Common Objections - With Answers

"Controls will slow down our time to market." The Fast Lane exists specifically for this concern. Low-risk deployments (internal, read-only, no sensitive data, human-reviewed) deploy with basic guardrails in days. Only HIGH and CRITICAL tier systems need full controls - and those are the systems where moving fast without controls creates the incidents that slow you down for months (legal review, regulatory response, customer remediation).

"We can't afford this level of security on every product." You don't need to. LOW-tier products need negligible investment. The cost concentrates at HIGH and CRITICAL tiers - which is where the risk concentrates. If a product's AI risk doesn't justify the control investment, reduce the tier by limiting autonomy or scope. The framework scales proportionately.

"Our competitors aren't doing this." Your competitors either have controls you can't see, or they're accumulating risk they haven't yet realised. The regulatory environment is tightening - the EU AI Act, DORA, and sector-specific regulations are all increasing AI governance requirements. Being ahead of regulatory enforcement is a strategic advantage. Being behind it is a liability.

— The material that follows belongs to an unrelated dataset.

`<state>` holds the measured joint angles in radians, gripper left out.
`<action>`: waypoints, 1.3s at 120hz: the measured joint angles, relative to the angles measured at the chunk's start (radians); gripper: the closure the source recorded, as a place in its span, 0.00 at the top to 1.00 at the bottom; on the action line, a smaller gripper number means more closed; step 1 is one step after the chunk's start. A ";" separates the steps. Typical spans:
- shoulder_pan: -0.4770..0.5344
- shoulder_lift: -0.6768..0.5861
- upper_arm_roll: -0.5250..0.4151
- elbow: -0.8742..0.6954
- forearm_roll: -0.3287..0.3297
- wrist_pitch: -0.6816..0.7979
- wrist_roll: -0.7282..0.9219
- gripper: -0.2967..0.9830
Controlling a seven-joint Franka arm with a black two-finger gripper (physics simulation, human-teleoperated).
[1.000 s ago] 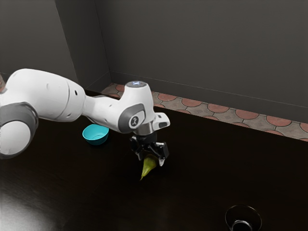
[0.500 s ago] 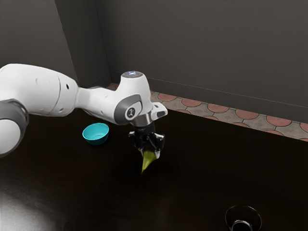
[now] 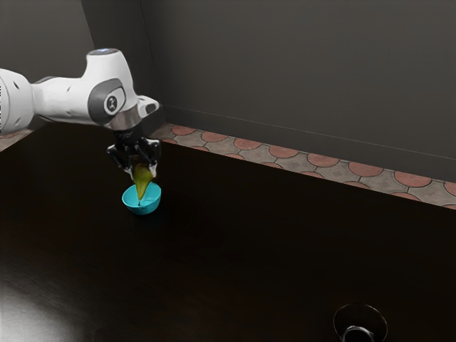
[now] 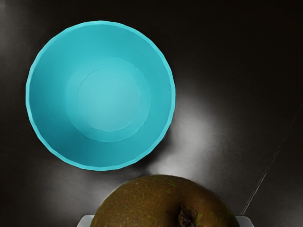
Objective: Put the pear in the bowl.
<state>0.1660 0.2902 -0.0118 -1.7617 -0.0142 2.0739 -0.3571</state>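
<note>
My gripper (image 3: 142, 170) is shut on the pear (image 3: 144, 184), which hangs with its narrow end down. In the exterior view the pear's tip overlaps the inside of the turquoise bowl (image 3: 142, 207). From the wrist camera, the gripper (image 4: 164, 221) has a pale fingertip on either side of the pear (image 4: 151, 201), whose broad end faces the camera. The bowl (image 4: 100, 163) lies beside the pear there, its round inside bare. How far the pear's tip is above the bowl cannot be told.
A clear glass-like container (image 3: 360, 322) stands at the lower right of the exterior view, well apart from the bowl. The dark table (image 3: 242, 249) ends at a patterned floor strip, with a grey wall behind.
The gripper has closed on the pear, lifted it, and carried it toward the exterior view's left, up to the bowl. The bowl and the glass-like container have stayed where they were.
</note>
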 joint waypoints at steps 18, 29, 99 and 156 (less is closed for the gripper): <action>0.022 0.105 0.028 0.110 0.006 -0.014 0.006 0.35; 0.028 0.147 0.049 0.122 0.006 -0.018 0.011 0.35; 0.025 0.145 0.058 0.119 -0.018 -0.025 0.094 0.71; -0.147 -0.313 0.021 0.110 -0.021 -0.365 0.528 0.76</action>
<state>0.0189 -0.0223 0.0091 -1.6520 -0.0354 1.7088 0.1708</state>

"We don't have the people to operate these controls." This is the most honest objection and the most important one to address. The Human Factors assessment provides three paths: retrain existing staff (most operational roles), hire specialists (architecture and leadership), or reduce the tier by keeping humans in the loop (which trades automation for reduced control overhead). What you cannot do is deploy CRITICAL-tier systems with nobody trained to operate the controls.

"Each business unit should decide its own AI risk appetite." Business units should inform risk appetite through their domain expertise. But risk appetite for AI is an enterprise governance decision - because a single AI incident in one business unit creates reputational and regulatory exposure for the entire organisation. The framework's AI Governance Operating Model provides the structure for enterprise-level AI governance with business unit input.